In short, the loss of a few hundred thousand jobs per year to offshoring is a small part of the churning that goes on in the U.S. labor market. Precisely because every job loss is painful, it makes more sense to think of ways of stimulating employment generally than to craft legislation to address 1 percent of the problem.

That has not stopped state and federal legislators from touting 1 percent solutions. Sen. John F. Kerry, the leader in the race for the Democratic presidential nomination, has sponsored a measure to require phone-based service workers -- IT support people and so on -- to inform callers of their location. A measure buried in the recently signed omnibus spending bill stipulates that certain work for the federal government may not be done overseas. According to the National Foundation for American Policy, more than 30 bills have been introduced in more than 20 states, including Virginia and Maryland, seeking to regulate or slow offshoring.

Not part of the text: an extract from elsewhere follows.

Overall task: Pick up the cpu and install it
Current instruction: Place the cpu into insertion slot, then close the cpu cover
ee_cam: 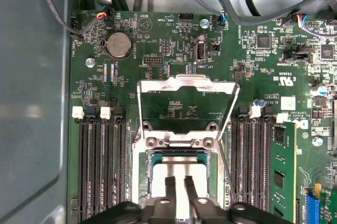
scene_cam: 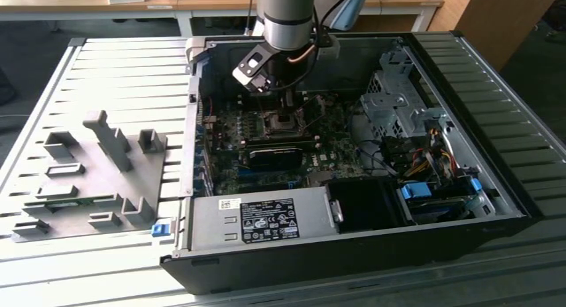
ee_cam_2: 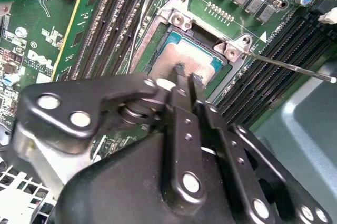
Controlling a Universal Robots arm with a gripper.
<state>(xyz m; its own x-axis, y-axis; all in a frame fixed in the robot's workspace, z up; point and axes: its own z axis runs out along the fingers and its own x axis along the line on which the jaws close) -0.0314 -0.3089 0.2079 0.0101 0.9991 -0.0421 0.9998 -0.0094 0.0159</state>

These efforts are misguided, and not just because they are the equivalent of trying to stop illegal immigration by reinforcing the patrol on a 10-mile section of the Mexican border. Why, for example, is it important that consumers know if their call is being answered in Bangalore or Austin? If the service is poor, they can take their business elsewhere; if the service is good, what's the difference? The answer is that there isn't any difference, which is why there is no consumer outrage on this issue. There is, however, political outrage, reflecting insecurity over jobs -- insecurity that really reflects the lack of new job creation in the economy overall, not the small phenomenon of offshoring.

Restrictions on government contract work being done abroad are no more logical. If pursued at a federal level, they undermine the U.S. position in global trade diplomacy: The United States has pressed for government procurement around the world to be open to international competition. At a state level, procurement restrictions create a new layer of red tape that is more costly than it's worth. In New Jersey, for example, a contract with a call center was canceled because 12 jobs would have moved abroad; the extra cost to the state's taxpayers was $900,000. Marylanders, beware: Two bills restricting state contracts are floating around the legislature.

Politicians want to be seen responding to the job anxiety of the moment. But they would do better to think big about the job market. They should struggle to improve public education. They should invest more in retraining for laid-off workers. They should minimize taxes that directly penalize job creation. And they should fight against changes in the tax code that benefit the wealthy, exacerbating the inequality that technology and globalization tend to accentuate.